As Portia heads home from the Office of Admission, she observes the students on the campus grounds and wonders to herself if she could match the admission files to the students. Princeton is a highly selective school, and these students were admitted because they conveyed in their application that they had something worth contributing to the university. But Portia muses that when they arrived on campus they each seemed like any other student from any other university: "They were good kids, ambitious kids. But they were so ordinary, too."
I feel like this reflects how college applications are becoming "a game." I wonder if the college application process can really measure things like creativity, earnestness, integrity, intelligence, passion. Is there a way of determining who deserves or does not deserve to attend college? Decide between these: someone who has an impressive resume, and someone who is committed to the pursuit of knowledge. The first is able to display something concrete: here's a list of all my activities and accomplishments. The second person? Maybe not. I am suggesting that there are so many talented and intellectual people out there who slip through the fine cracks of college application simply because they did not have anything concrete to show for their interests, or because they were never given the opportunity to further these interests. And I think this is a great pity.
It seems as though the selection process is to pick out those who are already outstanding, to make them even more so. Maybe this makes sense, but I feel sympathetic towards the case of those who do not gain college admission. I was very intrigued by the students at Quest School: their education system is so extraordinary and different from that which I have been accustomed to, and yet it is capable of producing intellectual students. But the school is unknown, and has never sent anyone off to college. Portia's visit to the school throws light on the fact that there are so many people who "deserve" to go to college but, for various reasons, don't or can't.

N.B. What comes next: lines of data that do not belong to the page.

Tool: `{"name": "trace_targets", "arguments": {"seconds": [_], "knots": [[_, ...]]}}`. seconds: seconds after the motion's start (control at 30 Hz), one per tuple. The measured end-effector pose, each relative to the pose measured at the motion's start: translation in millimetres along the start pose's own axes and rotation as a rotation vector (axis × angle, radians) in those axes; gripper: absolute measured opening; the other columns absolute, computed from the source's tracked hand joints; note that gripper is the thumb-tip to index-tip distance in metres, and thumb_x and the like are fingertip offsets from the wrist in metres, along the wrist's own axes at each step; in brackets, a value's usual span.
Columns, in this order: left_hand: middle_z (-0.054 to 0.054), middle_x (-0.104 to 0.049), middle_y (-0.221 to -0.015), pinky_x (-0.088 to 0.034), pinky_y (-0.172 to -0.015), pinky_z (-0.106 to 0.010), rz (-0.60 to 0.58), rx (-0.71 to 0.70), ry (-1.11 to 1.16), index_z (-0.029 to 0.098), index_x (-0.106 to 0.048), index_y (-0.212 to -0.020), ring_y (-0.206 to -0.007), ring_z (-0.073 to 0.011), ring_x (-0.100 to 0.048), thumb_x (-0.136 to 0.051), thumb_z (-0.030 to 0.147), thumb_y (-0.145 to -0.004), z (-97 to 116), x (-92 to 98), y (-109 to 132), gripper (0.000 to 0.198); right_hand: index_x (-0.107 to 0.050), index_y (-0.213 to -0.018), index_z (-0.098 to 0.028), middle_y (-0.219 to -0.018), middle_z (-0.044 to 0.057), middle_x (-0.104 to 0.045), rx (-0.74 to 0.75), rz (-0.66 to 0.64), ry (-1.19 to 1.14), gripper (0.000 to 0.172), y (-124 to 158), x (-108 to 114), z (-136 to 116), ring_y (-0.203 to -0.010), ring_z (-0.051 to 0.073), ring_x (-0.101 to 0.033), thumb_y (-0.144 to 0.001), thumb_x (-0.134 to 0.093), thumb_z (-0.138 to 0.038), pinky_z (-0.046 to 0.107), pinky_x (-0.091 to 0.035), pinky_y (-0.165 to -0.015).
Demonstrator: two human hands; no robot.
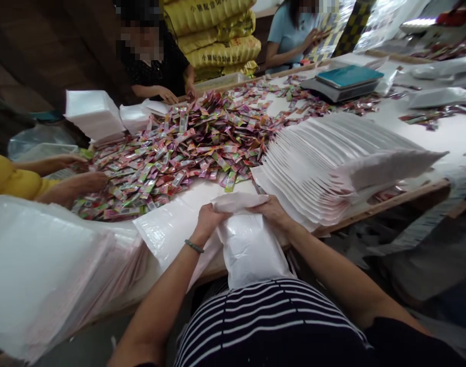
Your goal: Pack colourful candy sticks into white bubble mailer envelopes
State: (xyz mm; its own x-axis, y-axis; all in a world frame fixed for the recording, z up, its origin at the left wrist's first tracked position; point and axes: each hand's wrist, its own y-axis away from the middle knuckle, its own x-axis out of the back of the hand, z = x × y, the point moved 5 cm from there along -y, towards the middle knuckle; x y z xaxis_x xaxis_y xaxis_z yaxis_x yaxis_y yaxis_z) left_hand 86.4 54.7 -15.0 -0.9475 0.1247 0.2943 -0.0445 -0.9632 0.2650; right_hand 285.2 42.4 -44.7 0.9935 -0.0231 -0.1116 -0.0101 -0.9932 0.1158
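Note:
A filled white plastic mailing bag (255, 250) rests against my striped shirt at the table's front edge. Its top end is folded over, and both my hands grip that fold. On the left corner, my left hand (210, 219) is closed, with a bracelet at the wrist. My right hand (273, 210) pinches the right corner, fingers pressed on the plastic. Beneath my left forearm lies another flat white bag (175, 224). Just beyond my hands spreads a large heap of small colourful sachets (202, 142). What fills the held bag is hidden.
A fanned stack of white bags (343, 163) lies to the right, more bags (45, 265) at left. A scale (343, 81) stands farther back. A co-worker's yellow sleeve (7, 178) reaches in from the left; two people are across the table. Yellow sacks (213, 35) are piled behind.

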Motion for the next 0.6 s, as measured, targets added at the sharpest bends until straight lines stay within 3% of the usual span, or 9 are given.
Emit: {"name": "trace_targets", "arguments": {"seconds": [0.1,0.2,0.27,0.4,0.6], "knots": [[-0.005,-0.071,-0.071,-0.048,-0.069,-0.030,0.076,-0.119,-0.436,0.013,-0.070,-0.075,-0.072,-0.0201,-0.063,-0.078,0.028,-0.063,-6,1.9,-1,0.021,-0.063,-0.062,-0.017,-0.063,-0.002,-0.063,0.151,0.074,0.304,0.019,6,12,0,-0.067,0.016,-0.058,-0.061,-0.074,-0.033,0.027,-0.045,-0.065],[-0.008,-0.073,-0.088,-0.048,-0.080,-0.033,-0.007,-0.504,-0.712,0.016,-0.070,-0.082,-0.087,-0.0216,-0.064,-0.066,0.028,-0.079,10,-3.0,14,0.013,-0.069,-0.085,-0.018,-0.081,0.000,-0.069,0.280,0.118,0.545,0.019,22,18,-19,-0.070,0.016,-0.059,-0.072,-0.067,-0.033,0.025,-0.043,-0.062],[-0.009,-0.073,-0.093,-0.047,-0.083,-0.035,-0.064,-0.684,-0.863,0.016,-0.070,-0.086,-0.091,-0.0228,-0.064,-0.057,0.026,-0.086,17,-3.4,26,0.016,-0.070,-0.097,-0.020,-0.086,0.001,-0.071,0.362,0.095,0.695,0.023,31,19,-36,-0.070,0.016,-0.061,-0.079,-0.065,-0.033,0.025,-0.044,-0.064],[-0.009,-0.072,-0.106,-0.049,-0.085,-0.035,-0.095,-0.769,-1.025,0.019,-0.067,-0.111,-0.096,-0.0222,-0.064,-0.047,0.014,-0.088,15,6.1,36,0.031,-0.073,-0.090,-0.022,-0.083,0.004,-0.073,0.558,-0.056,0.972,0.018,43,18,-53,-0.080,0.018,-0.064,-0.090,-0.055,-0.026,0.030,-0.043,-0.079],[-0.014,-0.058,-0.135,-0.052,-0.084,-0.039,-0.164,-0.753,-1.312,0.022,-0.058,-0.129,-0.099,-0.0237,-0.065,-0.042,0.003,-0.084,-20,18.7,42,0.052,-0.071,-0.089,-0.020,-0.081,0.004,-0.070,0.724,-0.205,1.147,0.023,66,28,-28,-0.077,0.016,-0.062,-0.088,-0.049,-0.013,0.030,-0.042,-0.079]]}}
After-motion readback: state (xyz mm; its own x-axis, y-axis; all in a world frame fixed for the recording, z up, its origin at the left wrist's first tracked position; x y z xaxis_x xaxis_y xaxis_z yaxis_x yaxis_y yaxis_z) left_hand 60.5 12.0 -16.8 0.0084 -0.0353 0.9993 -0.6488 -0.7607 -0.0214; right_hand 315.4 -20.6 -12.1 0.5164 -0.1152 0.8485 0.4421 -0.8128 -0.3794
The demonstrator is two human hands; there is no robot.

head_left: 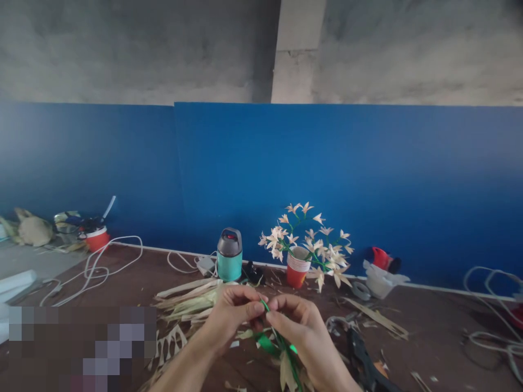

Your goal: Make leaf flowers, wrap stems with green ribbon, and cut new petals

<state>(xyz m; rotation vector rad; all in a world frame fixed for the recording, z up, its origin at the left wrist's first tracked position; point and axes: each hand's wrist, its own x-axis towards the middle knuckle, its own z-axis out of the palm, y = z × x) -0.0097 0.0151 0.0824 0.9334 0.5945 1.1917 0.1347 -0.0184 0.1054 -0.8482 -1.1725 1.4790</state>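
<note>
Head view: your left hand is nearly closed, with thumb and forefinger pinched at a narrow green strip. Your right hand is likewise drawn in, thumb and forefinger gripping at the same strip; the remaining fingers of both are curled. The strip is located between your two sets of fingertips, above the brown surface. Below the fingers, note a wider green band and, beside your right wrist, a pale leaf-like piece; you cannot tell here how these connect to the strip. Left of your left hand lies a bundle of pale dried husks. Beyond your hands, locate the turquoise container with a grey lid, and, to its right, the red cup holding pale flowers on green stems. A black tool lies to the right of your right hand.
</note>
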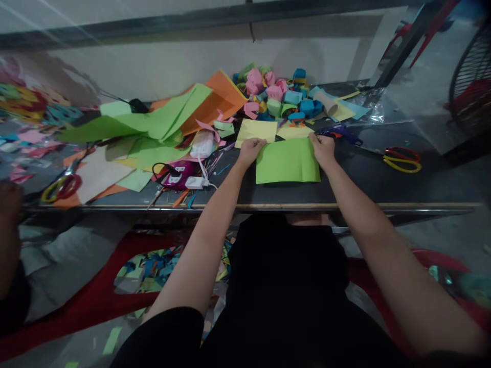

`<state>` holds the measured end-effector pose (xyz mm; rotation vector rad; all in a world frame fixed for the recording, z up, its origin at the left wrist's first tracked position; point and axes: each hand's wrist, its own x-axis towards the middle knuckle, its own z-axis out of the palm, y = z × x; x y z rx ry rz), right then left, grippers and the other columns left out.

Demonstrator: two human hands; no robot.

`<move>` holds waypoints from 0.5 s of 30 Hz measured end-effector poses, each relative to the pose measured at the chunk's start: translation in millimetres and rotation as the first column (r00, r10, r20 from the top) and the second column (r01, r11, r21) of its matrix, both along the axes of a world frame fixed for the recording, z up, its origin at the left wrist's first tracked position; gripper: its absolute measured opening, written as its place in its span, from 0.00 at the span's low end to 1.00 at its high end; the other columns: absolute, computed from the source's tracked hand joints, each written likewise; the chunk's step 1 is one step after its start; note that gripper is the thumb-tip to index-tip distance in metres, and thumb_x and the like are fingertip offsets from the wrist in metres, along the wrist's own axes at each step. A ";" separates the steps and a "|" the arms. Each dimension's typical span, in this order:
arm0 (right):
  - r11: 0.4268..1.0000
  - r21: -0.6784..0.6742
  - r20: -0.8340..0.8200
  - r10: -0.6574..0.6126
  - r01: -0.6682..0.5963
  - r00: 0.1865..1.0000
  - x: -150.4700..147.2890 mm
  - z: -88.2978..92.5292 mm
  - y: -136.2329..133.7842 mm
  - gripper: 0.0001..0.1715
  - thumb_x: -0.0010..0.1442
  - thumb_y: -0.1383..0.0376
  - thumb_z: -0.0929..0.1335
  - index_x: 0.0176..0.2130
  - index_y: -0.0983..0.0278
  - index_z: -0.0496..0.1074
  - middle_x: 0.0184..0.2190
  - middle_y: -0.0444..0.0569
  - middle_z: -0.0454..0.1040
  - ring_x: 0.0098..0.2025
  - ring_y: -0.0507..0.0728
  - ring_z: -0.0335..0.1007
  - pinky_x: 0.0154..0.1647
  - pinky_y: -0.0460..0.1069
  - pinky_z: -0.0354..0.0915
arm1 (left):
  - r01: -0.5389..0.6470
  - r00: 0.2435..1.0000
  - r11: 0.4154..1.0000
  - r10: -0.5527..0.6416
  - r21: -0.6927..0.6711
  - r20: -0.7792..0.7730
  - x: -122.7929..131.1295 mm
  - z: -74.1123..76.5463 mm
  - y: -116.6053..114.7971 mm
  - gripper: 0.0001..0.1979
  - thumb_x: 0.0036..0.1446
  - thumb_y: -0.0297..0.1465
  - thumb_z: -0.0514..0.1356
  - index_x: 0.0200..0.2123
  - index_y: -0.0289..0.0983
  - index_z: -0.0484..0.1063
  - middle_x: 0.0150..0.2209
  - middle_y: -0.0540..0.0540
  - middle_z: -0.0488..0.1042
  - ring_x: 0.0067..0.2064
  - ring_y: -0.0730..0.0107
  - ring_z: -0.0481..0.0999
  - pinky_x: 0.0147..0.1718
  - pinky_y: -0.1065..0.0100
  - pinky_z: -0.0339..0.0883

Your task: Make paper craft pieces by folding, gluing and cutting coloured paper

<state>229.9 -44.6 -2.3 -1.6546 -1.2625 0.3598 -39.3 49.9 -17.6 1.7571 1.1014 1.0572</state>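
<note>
A bright green sheet of paper (287, 162) is stretched between my two hands, close to the front of the dark table. My left hand (251, 151) pinches its far left corner. At the far right corner, my right hand (323, 148) grips it between thumb and fingers. A faint vertical crease runs down the sheet's right part. Just behind it lie a pale yellow sheet (256, 131) and another yellow piece (294, 133). A purple and blue hot glue gun (340, 134) rests just past my right hand.
Red-and-yellow-handled scissors (402, 159) lie at right, another pair (62, 188) at left. A purple power strip (180, 175) with plugs sits left of my arm. Folded coloured paper pieces (274, 92) are heaped behind, beside large green sheets (153, 122). Another person's arm (9, 230) shows at far left.
</note>
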 end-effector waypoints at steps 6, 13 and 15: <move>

At the same time, I am both amused and saddened by how the world works today. At least in the society I am acquainted with back in Malaysia, we all go through the same stages in life: kindergarten, primary school, secondary school, college, work. In some ways you could say that I didn't actually have an undying desire to go to college; I'm here at Carnegie Mellon because going to college is what people do after secondary/high school. Also, in a broader sense, the general perception is that college is part of the pathway to getting a successful job or even to changing the world. And it's true -- college can help us do all that. But it's become an unspoken rule thatnot going to college makes you a relative failure. That's not true at all. We can change the world in huge ways without attending college (like Bill Gates), and we can change the world in small ways that go unseen and unrecognized (also without attending college) -- I think both are equally laudable.
"And what, as whole people, do you intend to do with your lives?" Portia said testily.
"Live them," said a boy on another couch. "Live them well, tread lightly on the earth. Leave the planet better than we found it."